U.S. officials and China watchers said Russia’s war on Ukraine would be on the agenda during Blinken’s meeting with Chinese officials in Beijing.

“The domestic debate in China about China’s policies toward Russia and Ukraine was one of the most contentious issues I encountered while I was there,” said China Business at the Center for Strategic and International Studies (CSIS), who spent six weeks in China last fall. And senior economic adviser Scott Kennedy said. “Many in China’s domestic expert community believe China has made a strategic mistake.”

But in public, Chinese officials have stuck to Beijing’s policy positions and narrative.

“The United States is the initiator and the biggest pusher of the Ukraine crisis,” Chinese Foreign Ministry spokesman Mao Ning said on Monday.

Visas for Americans to China The

Chinese government has suspended the use of all 10-year multiple-entry visas issued before March 26, 2020, and stopped issuing new visas at that time due to the coronavirus pandemic.

Dennis Wilder, a professor of Asian studies at Georgetown University, said it ran counter to a reciprocal deal China struck with the administration of former President Barack Obama. Wilder was the senior editor of the Daily Brief of the President of the United States from 2009 to 2015.
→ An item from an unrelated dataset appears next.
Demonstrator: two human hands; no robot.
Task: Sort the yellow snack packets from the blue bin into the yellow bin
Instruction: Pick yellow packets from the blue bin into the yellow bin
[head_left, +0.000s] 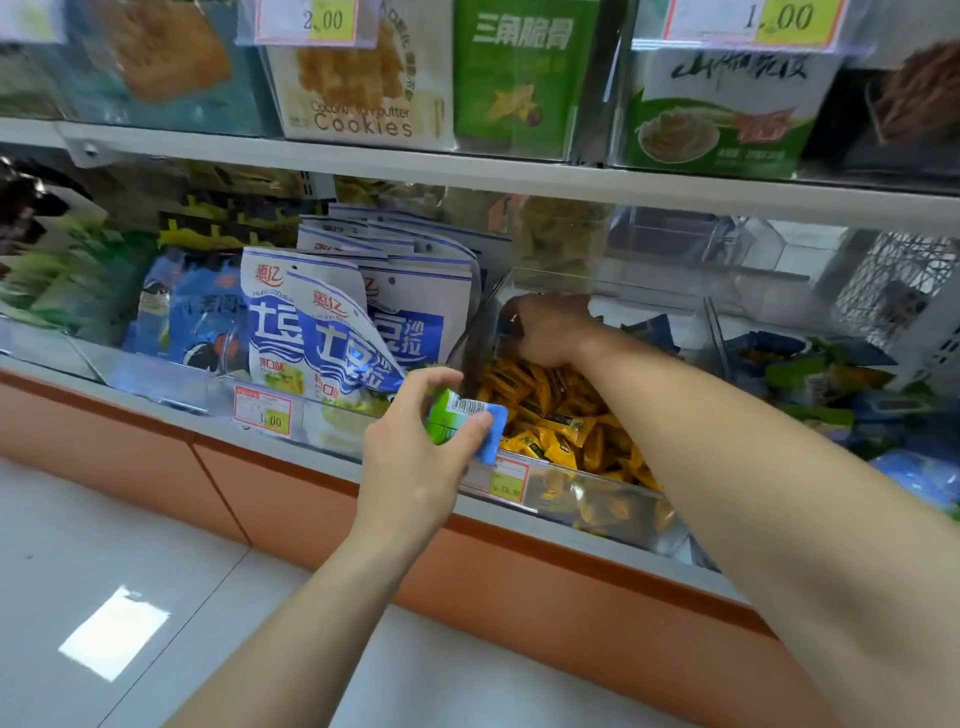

Wilder told VOA that Blinken may press Chinese officials to lift the suspension of valid visas to China, which affects many Chinese-Americans, as well as business and educational exchanges.

The Chinese government stated that it will continue to adjust measures and facilitate international personnel exchanges according to changes in its epidemic situation.

A spokesman said the Chinese embassy and consulate general in the United States can issue new two-entry visas, valid for Six-month visa. But visas for traveling to China and seeking medical treatment are not covered.
Experts say that while Americans can apply for new Chinese visas, the trove of private information required in visa applications could be used against applicants or to pressure overseas dissidents.

Current Chinese visa applications require the applicant’s spouse, parents (even deceased) and children’s private information, such as their date of birth, country of birth, nationality, address and occupation. The application form also asks whether the applicant’s parents are in China.

In contrast, information on applicant’s family members is optional in the previous 4-page visa form.

Visa applicants born in Taiwan or Hong Kong are also required to provide documents with their original names in Chinese, such as birth certificates.

Chinese authorities are “looking for the “vulnerability”” of Chinese Americans abroad because the information could be used as a tool to pressure applicant families living in China, Wilder said, citing several Chinese-American journalists Examples of leaving mainland China due to such pressure.

“I would be apprehensive about filling in all this information,” Bonny Lin, director of the China Power Program at the Center for Strategic and International Studies (CSIS), told VOA.

“It’s not unusual in terms of the overall trend in China to want better control and increased surveillance of all activity within its borders,” she said.

Asked whether such private information provided by U.S. officials traveling to China could be used as a form of political intelligence, Lin agreed.

“Of course they are, because they’re collecting that information for use,” she said.

For Chinese citizens applying for U.S. non-immigrant visas, although applicants are required to provide their family information, the requirements are not broad. In addition, the United States does not require specific and personal information about the visa applicant’s children.